-- REQUIREMENT --
Transcribe all data verbatim. Skip the pictures.

-- COLLECTED DATA --
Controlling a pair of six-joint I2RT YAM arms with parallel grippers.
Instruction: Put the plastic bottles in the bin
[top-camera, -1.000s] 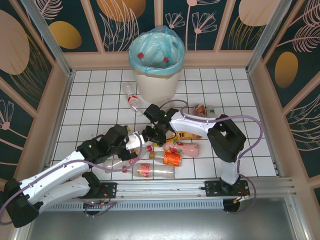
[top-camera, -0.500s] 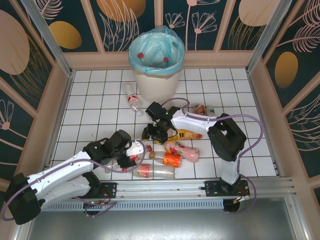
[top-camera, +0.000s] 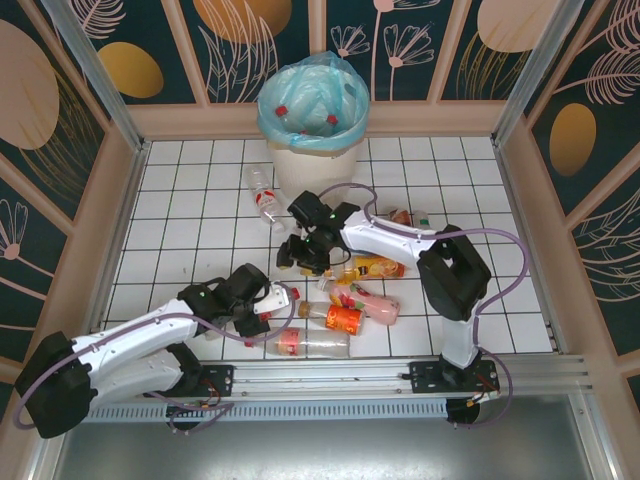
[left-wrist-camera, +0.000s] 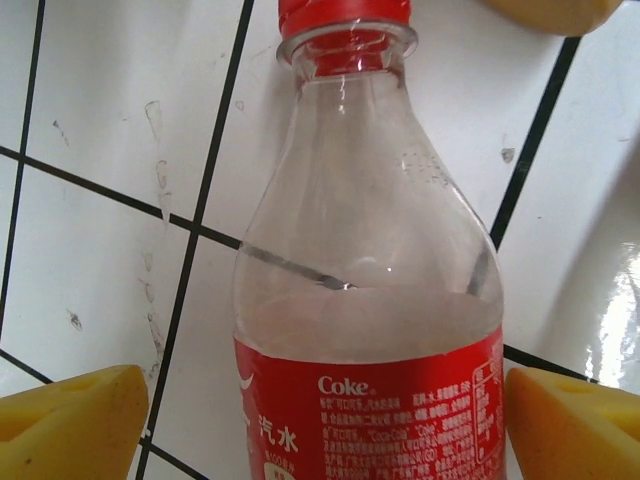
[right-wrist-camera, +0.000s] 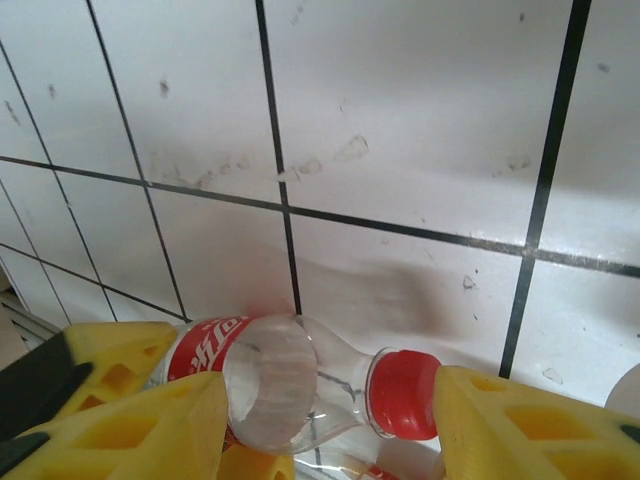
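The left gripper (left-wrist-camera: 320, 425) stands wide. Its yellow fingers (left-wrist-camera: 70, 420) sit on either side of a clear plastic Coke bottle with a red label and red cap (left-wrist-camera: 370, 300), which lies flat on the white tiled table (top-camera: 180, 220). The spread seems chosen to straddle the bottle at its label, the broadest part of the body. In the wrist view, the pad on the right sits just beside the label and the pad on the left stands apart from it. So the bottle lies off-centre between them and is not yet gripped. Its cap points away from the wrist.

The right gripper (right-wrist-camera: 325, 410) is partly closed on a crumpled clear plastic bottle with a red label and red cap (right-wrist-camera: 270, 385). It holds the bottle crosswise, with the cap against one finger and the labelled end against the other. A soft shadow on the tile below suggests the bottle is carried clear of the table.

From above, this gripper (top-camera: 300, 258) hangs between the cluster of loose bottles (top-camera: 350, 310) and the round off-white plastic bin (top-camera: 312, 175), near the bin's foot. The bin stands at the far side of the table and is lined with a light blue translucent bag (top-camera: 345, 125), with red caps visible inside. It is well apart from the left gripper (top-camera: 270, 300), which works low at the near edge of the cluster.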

-- REPLY --
Controlling a pair of six-joint I2RT YAM arms with parallel grippers.
Instruction: Put the plastic bottles in the bin
[top-camera, -1.000s] 
[top-camera, -0.500s] 
[top-camera, +0.000s] 
[left-wrist-camera, +0.000s] 
[right-wrist-camera, +0.000s] 
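The left gripper (left-wrist-camera: 320, 425) stands wide. Its yellow fingers (left-wrist-camera: 70, 420) sit on either side of a clear plastic Coke bottle with a red label and red cap (left-wrist-camera: 370, 300), which lies flat on the white tiled table (top-camera: 180, 220). The spread seems chosen to straddle the bottle at its label, the broadest part of the body. In the wrist view, the pad on the right sits just beside the label and the pad on the left stands apart from it. So the bottle lies off-centre between them and is not yet gripped. Its cap points away from the wrist.

The right gripper (right-wrist-camera: 325, 410) is partly closed on a crumpled clear plastic bottle with a red label and red cap (right-wrist-camera: 270, 385). It holds the bottle crosswise, with the cap against one finger and the labelled end against the other. A soft shadow on the tile below suggests the bottle is carried clear of the table.

From above, this gripper (top-camera: 300, 258) hangs between the cluster of loose bottles (top-camera: 350, 310) and the round off-white plastic bin (top-camera: 312, 175), near the bin's foot. The bin stands at the far side of the table and is lined with a light blue translucent bag (top-camera: 345, 125), with red caps visible inside. It is well apart from the left gripper (top-camera: 270, 300), which works low at the near edge of the cluster.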

No more output will be added to the exercise.